* _What this task involves_
Each line holding the word "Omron" must appear in the answer, copied from the entries.

* _Data excerpts_
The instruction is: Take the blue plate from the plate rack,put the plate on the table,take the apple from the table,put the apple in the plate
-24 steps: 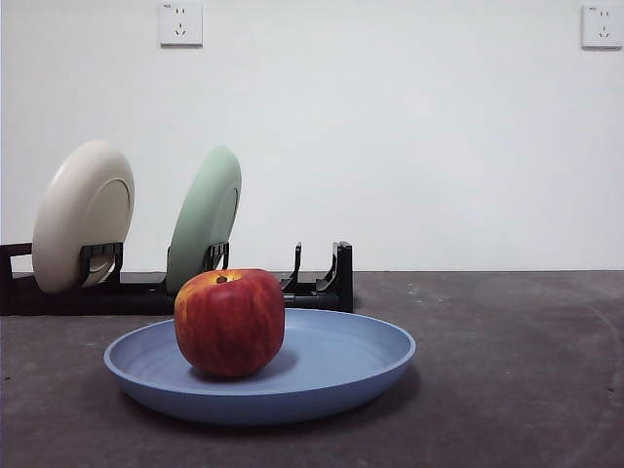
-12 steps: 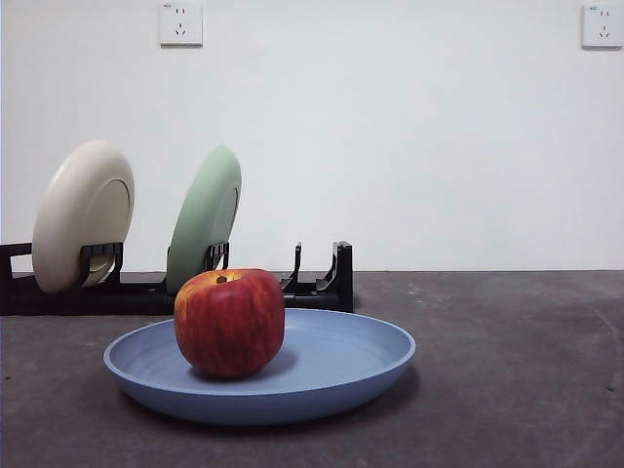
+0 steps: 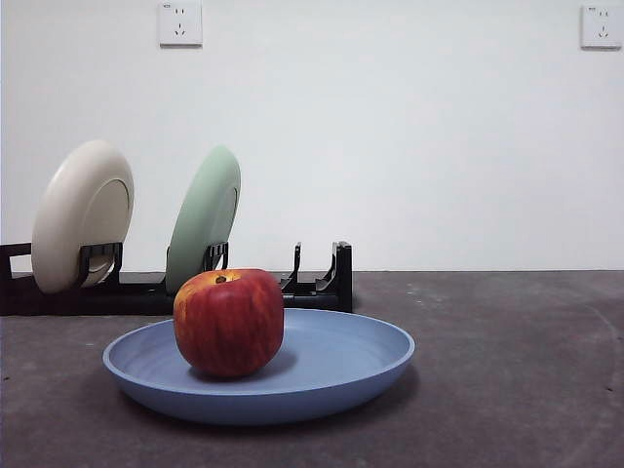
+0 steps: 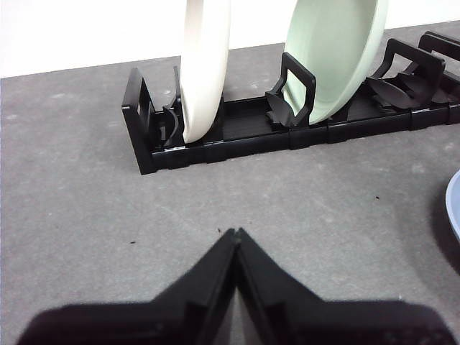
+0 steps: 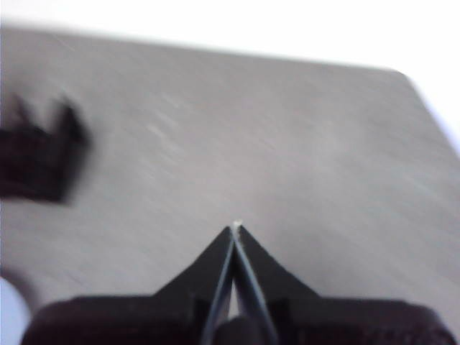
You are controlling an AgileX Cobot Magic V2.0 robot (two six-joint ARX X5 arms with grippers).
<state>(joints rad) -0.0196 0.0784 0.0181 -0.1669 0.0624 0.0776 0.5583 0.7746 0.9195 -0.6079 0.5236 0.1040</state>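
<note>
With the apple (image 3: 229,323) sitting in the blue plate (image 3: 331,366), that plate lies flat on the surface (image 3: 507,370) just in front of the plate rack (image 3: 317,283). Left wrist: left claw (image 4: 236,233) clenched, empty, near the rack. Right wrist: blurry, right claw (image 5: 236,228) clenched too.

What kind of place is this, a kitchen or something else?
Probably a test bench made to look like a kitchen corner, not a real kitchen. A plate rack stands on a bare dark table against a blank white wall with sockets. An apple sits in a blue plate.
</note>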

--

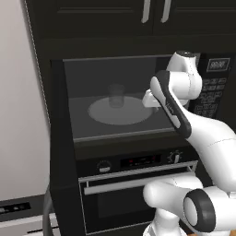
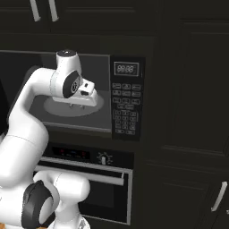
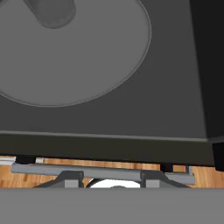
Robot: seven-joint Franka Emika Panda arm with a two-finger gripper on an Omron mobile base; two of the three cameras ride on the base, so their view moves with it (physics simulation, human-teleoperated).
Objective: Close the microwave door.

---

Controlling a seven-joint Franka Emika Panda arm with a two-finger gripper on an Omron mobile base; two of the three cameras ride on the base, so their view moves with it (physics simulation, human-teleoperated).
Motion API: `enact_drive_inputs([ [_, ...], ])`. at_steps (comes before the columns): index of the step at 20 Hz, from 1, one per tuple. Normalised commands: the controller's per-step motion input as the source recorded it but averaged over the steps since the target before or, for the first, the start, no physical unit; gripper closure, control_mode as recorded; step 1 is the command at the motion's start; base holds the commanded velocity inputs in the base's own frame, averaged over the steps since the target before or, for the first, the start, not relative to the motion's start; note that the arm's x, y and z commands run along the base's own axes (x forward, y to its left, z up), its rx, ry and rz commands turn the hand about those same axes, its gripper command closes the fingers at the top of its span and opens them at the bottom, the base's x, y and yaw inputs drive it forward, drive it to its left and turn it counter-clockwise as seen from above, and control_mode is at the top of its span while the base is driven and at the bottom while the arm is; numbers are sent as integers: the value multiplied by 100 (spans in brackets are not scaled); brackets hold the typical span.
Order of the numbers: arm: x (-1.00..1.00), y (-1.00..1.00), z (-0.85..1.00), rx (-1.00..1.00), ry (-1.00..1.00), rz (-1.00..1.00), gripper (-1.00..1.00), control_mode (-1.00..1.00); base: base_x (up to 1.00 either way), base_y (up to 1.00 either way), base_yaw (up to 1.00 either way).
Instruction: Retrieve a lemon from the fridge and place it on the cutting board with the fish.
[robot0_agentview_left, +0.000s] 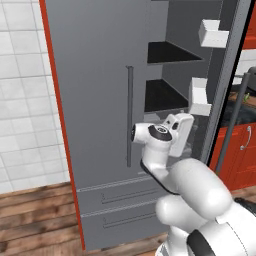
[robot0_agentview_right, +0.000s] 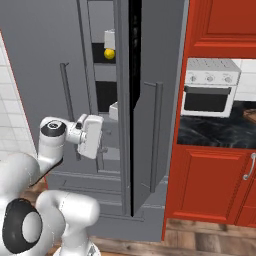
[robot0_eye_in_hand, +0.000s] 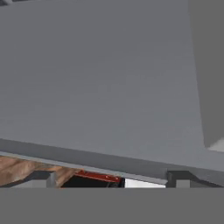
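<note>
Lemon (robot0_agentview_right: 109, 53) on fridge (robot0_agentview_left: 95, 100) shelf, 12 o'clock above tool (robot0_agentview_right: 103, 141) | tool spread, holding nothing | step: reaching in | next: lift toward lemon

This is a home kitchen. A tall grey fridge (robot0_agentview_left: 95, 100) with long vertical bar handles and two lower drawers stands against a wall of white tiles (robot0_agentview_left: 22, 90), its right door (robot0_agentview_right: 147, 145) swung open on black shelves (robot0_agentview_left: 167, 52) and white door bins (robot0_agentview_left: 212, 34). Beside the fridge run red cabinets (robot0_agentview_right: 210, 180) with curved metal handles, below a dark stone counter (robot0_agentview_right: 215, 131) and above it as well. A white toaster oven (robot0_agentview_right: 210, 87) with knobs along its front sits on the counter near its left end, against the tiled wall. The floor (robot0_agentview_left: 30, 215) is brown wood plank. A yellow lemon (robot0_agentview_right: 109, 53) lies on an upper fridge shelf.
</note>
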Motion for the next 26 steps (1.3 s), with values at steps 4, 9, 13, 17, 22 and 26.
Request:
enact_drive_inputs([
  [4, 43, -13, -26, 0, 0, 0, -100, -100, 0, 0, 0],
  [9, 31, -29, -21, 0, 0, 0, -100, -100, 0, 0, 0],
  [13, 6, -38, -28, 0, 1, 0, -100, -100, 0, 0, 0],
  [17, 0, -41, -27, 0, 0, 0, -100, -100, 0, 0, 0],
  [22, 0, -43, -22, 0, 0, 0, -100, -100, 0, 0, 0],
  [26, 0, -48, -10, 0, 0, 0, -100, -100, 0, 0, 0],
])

* _Worked solution_
Robot: seven-joint Franka Emika Panda arm with a two-finger gripper on an Omron mobile base; two of the three cameras ride on the base, so their view moves with it (physics simulation, human-teleoperated).
Controlling a seven-joint Franka Emika Panda arm with a two-finger gripper on an Omron mobile base; two of the three cameras ride on the base, so their view moves with it (physics simulation, human-teleoperated).

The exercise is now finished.